**Exercise prompt**
The records that follow are to be reproduced verbatim.

Start of Records provided

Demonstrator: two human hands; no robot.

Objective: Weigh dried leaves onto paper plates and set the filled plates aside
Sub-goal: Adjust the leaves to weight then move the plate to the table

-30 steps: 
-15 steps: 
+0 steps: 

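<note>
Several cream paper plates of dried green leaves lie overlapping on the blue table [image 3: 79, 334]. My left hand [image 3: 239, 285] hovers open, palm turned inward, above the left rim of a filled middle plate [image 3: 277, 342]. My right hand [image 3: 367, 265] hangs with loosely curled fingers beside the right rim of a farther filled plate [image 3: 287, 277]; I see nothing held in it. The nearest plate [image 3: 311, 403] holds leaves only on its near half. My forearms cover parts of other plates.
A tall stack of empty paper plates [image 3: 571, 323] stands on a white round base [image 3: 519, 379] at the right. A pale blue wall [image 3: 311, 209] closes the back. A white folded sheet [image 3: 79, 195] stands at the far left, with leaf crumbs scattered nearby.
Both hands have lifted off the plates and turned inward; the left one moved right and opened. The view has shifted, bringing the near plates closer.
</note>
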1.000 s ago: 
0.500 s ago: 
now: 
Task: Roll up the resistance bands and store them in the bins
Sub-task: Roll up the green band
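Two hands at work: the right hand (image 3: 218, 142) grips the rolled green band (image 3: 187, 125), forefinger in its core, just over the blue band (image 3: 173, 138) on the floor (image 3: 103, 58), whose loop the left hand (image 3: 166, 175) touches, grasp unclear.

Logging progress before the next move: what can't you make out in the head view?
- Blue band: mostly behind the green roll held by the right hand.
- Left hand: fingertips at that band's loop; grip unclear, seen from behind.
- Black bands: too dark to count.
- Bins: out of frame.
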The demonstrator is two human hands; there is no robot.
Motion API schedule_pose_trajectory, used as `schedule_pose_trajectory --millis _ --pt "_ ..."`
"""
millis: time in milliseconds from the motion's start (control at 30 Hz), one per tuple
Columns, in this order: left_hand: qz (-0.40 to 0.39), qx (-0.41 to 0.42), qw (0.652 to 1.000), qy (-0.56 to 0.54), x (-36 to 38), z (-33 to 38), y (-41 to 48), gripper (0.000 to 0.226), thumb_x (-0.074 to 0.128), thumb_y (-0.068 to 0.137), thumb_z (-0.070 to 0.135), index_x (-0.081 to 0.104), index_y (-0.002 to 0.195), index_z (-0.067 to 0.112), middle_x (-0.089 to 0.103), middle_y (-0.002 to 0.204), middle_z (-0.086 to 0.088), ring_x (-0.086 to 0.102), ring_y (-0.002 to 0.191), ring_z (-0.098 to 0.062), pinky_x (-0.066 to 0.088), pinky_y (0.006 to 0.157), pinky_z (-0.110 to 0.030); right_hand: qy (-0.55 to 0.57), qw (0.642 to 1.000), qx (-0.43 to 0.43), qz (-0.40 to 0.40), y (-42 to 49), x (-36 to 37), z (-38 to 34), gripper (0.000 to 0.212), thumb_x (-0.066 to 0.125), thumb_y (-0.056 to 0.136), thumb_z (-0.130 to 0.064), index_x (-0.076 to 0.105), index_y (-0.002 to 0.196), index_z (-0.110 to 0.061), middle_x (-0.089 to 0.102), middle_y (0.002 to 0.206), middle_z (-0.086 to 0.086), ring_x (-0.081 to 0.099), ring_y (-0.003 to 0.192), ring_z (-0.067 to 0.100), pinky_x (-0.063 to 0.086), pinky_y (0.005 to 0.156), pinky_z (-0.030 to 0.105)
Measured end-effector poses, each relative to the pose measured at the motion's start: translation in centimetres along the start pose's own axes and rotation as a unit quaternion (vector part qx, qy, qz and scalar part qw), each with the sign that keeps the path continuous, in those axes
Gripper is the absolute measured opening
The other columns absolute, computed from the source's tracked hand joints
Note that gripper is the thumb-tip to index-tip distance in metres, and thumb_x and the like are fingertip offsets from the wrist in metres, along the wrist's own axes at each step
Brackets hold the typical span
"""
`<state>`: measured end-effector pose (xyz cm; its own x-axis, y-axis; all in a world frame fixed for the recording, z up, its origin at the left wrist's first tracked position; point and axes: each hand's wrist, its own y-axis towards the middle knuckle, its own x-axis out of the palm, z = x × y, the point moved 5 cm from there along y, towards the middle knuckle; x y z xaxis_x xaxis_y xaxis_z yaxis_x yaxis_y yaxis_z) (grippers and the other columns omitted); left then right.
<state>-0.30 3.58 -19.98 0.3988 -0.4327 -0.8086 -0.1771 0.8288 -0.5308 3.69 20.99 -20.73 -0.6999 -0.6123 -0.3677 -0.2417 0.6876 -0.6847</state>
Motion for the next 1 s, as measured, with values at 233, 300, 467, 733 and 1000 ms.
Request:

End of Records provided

**Response to this exercise**
Demonstrator: two human hands; no robot.

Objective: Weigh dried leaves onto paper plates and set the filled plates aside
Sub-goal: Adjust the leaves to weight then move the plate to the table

-30 steps: 
-15 steps: 
+0 steps: 

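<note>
Several cream paper plates of dried green leaves lie overlapping on the blue table [image 3: 79, 334]. My left hand [image 3: 239, 285] hovers open, palm turned inward, above the left rim of a filled middle plate [image 3: 277, 342]. My right hand [image 3: 367, 265] hangs with loosely curled fingers beside the right rim of a farther filled plate [image 3: 287, 277]; I see nothing held in it. The nearest plate [image 3: 311, 403] holds leaves only on its near half. My forearms cover parts of other plates.
A tall stack of empty paper plates [image 3: 571, 323] stands on a white round base [image 3: 519, 379] at the right. A pale blue wall [image 3: 311, 209] closes the back. A white folded sheet [image 3: 79, 195] stands at the far left, with leaf crumbs scattered nearby.
Both hands have lifted off the plates and turned inward; the left one moved right and opened. The view has shifted, bringing the near plates closer.
</note>
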1.000 s ago: 
0.500 s ago: 
now: 
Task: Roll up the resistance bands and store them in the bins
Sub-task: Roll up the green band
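Two hands at work: the right hand (image 3: 218, 142) grips the rolled green band (image 3: 187, 125), forefinger in its core, just over the blue band (image 3: 173, 138) on the floor (image 3: 103, 58), whose loop the left hand (image 3: 166, 175) touches, grasp unclear.

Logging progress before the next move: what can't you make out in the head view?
- Blue band: mostly behind the green roll held by the right hand.
- Left hand: fingertips at that band's loop; grip unclear, seen from behind.
- Black bands: too dark to count.
- Bins: out of frame.
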The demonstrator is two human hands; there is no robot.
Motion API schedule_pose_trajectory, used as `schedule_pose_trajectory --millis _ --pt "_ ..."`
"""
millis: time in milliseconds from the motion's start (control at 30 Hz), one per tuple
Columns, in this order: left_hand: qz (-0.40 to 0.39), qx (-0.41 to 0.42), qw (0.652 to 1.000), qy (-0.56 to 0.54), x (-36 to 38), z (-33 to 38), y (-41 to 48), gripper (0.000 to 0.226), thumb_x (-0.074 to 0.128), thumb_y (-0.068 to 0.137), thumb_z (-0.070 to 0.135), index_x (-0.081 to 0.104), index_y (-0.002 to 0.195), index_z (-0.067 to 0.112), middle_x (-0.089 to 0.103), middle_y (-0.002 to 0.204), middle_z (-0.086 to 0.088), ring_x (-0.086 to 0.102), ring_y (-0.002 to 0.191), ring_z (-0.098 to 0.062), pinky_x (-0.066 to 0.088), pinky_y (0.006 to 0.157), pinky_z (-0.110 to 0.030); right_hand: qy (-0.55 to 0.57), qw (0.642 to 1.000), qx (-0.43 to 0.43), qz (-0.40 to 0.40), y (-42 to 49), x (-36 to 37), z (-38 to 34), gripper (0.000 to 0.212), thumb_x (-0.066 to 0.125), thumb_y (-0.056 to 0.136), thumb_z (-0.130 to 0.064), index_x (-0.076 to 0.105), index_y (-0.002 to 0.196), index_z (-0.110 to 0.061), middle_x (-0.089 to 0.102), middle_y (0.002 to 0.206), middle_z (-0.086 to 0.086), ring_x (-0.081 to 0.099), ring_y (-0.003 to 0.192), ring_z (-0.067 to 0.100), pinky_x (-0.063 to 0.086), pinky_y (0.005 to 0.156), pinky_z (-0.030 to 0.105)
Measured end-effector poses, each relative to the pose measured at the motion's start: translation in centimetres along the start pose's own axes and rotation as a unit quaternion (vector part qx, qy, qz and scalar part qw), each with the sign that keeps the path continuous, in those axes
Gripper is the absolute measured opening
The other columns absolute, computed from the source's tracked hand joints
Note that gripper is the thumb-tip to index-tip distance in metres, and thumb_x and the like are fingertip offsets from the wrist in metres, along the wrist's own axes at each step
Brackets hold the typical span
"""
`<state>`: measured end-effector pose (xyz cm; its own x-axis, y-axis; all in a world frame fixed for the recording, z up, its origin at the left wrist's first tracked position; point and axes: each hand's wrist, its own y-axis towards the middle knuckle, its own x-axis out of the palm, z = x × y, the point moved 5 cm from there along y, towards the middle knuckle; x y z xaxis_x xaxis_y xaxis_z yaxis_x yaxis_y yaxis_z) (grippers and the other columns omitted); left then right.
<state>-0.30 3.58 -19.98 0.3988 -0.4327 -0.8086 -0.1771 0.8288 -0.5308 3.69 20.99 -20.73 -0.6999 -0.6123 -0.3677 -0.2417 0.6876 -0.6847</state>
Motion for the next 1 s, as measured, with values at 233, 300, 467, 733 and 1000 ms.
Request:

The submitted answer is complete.